Many humans find solace in the company of animals because critters do not project. That is, they accept the world as it is, and do not create images in their heads that simplify it, then cram all the loose details under those abstract categories.
When we look at life through the eyes of a nihilist, we see a simple task: adapt to our environment and, if we can, thrive in it. This is realism, or looking at our goals and morals in terms of results instead of human projections.
We face the problem that projections are simple, and therefore like light focused in a laser, are powerful. A projection is a category that seems to make sense of everything at once, giving us a clear “good” and “bad” to orient ourselves, and an explanation for what we are and where we are going.
Consider the term justice. We think of justice as a reified projection, or a concept of the world that appeals to humans that we can force upon the world with our unity as a herd. But it does not exist in nature, and arguably does not exist at all.

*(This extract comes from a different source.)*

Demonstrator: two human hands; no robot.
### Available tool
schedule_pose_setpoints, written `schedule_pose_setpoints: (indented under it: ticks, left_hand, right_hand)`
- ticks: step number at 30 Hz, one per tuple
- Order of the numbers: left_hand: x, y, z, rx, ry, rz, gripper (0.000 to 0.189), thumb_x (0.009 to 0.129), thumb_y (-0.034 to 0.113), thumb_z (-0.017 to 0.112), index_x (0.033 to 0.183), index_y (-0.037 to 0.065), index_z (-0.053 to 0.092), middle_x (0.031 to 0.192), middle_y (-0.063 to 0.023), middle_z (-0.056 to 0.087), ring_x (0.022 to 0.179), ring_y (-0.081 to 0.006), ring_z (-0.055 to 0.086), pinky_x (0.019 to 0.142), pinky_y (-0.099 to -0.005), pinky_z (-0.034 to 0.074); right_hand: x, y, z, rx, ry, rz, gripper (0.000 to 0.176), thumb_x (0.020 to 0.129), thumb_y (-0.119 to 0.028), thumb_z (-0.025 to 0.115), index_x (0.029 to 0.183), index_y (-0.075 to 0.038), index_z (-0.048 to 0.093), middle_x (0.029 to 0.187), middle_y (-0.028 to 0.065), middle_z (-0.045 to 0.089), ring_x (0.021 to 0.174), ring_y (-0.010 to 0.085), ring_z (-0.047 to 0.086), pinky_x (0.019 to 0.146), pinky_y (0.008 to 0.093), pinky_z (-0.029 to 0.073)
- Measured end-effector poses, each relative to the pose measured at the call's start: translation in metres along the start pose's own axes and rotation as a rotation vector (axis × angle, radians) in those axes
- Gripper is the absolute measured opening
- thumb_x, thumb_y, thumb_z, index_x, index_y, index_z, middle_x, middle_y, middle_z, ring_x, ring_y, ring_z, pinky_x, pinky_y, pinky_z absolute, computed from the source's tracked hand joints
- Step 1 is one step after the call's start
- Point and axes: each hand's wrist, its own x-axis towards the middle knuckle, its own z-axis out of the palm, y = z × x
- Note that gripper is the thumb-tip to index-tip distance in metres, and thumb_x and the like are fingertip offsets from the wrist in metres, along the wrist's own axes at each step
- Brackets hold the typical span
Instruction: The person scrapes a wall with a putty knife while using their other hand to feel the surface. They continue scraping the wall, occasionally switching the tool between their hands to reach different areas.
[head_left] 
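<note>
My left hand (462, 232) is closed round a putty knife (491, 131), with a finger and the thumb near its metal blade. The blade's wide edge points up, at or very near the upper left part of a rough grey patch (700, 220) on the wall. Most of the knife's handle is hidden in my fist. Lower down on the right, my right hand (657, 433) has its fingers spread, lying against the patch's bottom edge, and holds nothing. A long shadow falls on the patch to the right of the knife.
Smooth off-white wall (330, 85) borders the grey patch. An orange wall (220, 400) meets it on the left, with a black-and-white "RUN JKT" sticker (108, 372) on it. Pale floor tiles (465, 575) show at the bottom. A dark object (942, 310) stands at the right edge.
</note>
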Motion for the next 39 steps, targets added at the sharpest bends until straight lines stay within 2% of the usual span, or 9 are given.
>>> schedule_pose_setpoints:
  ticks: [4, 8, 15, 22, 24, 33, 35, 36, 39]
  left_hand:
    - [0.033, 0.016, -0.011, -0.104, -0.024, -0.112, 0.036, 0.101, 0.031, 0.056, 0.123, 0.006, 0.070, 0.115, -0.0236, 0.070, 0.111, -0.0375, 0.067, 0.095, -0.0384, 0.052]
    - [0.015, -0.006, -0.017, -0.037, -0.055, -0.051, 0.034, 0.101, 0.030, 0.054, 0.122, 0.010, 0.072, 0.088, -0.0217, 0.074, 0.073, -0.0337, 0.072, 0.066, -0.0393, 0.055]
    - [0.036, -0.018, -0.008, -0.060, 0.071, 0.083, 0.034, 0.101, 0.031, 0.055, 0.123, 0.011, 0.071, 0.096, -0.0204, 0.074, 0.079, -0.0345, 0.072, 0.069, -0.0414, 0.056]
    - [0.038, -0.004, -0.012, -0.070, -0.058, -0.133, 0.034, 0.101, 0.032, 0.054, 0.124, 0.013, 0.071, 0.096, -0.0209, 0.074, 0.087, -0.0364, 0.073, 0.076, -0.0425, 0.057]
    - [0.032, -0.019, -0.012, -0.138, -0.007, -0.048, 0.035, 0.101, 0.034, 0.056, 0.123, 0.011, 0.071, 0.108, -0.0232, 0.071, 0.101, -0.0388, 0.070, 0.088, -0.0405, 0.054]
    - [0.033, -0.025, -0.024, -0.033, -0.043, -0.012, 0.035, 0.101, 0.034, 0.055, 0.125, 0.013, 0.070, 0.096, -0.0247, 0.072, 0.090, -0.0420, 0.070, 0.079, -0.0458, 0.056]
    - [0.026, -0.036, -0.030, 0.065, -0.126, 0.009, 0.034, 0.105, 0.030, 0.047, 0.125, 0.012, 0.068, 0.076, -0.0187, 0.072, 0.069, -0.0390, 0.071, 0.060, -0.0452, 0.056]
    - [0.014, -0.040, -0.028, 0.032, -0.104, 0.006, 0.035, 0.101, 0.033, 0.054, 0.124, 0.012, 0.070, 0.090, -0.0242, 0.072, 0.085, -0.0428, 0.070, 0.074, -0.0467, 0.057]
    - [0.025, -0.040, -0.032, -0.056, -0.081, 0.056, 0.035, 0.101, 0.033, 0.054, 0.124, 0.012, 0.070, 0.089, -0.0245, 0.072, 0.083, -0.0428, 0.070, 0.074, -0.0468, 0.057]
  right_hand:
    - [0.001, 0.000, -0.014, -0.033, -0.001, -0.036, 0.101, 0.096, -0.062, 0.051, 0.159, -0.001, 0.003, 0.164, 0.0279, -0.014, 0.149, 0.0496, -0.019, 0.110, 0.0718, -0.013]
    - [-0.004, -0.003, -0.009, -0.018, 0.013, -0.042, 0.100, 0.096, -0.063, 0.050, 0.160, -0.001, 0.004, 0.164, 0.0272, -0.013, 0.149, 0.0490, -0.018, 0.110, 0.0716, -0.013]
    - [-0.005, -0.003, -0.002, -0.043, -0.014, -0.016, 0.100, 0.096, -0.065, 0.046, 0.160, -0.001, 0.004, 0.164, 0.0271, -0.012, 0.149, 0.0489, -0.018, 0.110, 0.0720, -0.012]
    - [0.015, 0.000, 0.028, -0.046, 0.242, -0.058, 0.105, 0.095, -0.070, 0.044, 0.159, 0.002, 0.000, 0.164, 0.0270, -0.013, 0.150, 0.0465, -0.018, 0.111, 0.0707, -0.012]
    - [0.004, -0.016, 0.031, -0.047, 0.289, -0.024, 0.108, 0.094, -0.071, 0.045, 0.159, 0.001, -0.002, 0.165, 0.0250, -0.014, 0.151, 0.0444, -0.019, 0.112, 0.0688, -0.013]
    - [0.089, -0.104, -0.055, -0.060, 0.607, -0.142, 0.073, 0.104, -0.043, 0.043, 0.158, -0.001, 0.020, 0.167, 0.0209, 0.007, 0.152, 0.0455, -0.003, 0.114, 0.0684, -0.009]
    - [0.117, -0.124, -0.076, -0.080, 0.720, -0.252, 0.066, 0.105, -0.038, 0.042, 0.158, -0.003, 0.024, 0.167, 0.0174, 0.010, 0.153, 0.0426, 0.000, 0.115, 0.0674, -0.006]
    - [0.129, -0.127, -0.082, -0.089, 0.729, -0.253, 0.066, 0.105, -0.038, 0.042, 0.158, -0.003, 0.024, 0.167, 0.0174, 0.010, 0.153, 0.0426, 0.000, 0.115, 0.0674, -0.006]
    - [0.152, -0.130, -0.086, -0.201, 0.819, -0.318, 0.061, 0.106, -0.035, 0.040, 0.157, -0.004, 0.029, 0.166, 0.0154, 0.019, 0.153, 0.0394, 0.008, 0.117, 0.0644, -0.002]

What each human means by the term “justice” differs, and overlap is often elusive, especially when parties are at odds with each other. To each human, “justice” means what is good for them and bad for the other guy, and so these fanciful projections never meet.
Human justice tends to be individualistic. We like the idea that each person is treated fairly, even if we disagree on the term and it is never really defined. The symbol makes people happy, so in our utilitarian pacifistic mindset of keeping the peace, we celebrate it in its ambiguity.
The more we write down rules for justice, the more justice evades our estimates. Conditions we never thought of arise and break down our nice tidy categories, making instead vague general headings with tons of footnotes to give us some idea of how to apply them.
Even more, there is a public/private split, forming a text (public symbol) and subtext (private meanings). In public, we think “fairness” means everyone gets treated the same; in private, we want fairness to acknowledge our sufferings and unequal position.
We are throwing around words and symbols like magic spells, hoping they work even though they are designed for a far simpler planet where intention makes reality. Back here on Earth, it becomes clear that no one is fully innocent, and few are fully bad, so individualistic justice breaks down.
In nature, on the other hand, there is only the concept of survival. Whatever works will statistically predominate over time, and so billions of years after the birth of our planet, we have multitudes of interesting species which are good at what they do and specialized physically for those roles.
Humans are easily manipulated by symbols, constructions, and projections. Like the laser, these focus energy and make it powerful, but this is energy in our human minds and not in reality, where far greater forces like the sun, rain, wind, and topsoil dominate.
Since the establishment of permanent civilization, people have been obsessed by control, or ways which they can use to limit the methods that others use, therefore influencing their thought, generally toward a type of unity around symbols like justice.
The more intelligent humans reject this, since it is easy to manipulate people but it always backfires in the long term, so it is better to be honest, invest in social trust and wisdom, and act toward what benefits civilization as a whole and trickles down to its citizens as safer, saner, more prosperous living.
As our new age dawns, it becomes clear that ideology as a whole is mentally broken. These are phantasms of our minds that we are projecting on the world, instead of paying attention to what works. Morality follows the same path when it is based in humanity and not nature.
What matters is what works. Functionalism is the highest form of thought. It looks past the noise in our heads and pays attention to future, origins, and the connection between the two. Culture arose for a reason and tradition with it. We do not need to fetishize these things like armchair Republicans.
Philosophy should be like a hammer, instead of “philosophizing with a hammer” as Fred wrote. A good tool is fully adapted to its use and aims to be the simplest possible solution. Even a super high-tech civilization will have something like a hammer, or a broom.
So what is justice? Justice is what works. We cannot fix the world for everyone, but we can fix the world, and then those who are talented will rise, and the rest can settle their score with reality on their own terms.
Instead, humanity has chosen to — like a bull at a bullfight — chase after the red flag of symbols that make us feel warm sensations of unity, time after time. As democracy fades and fails, we have an opportunity to get off this destructive course and pursue functionalist realism instead.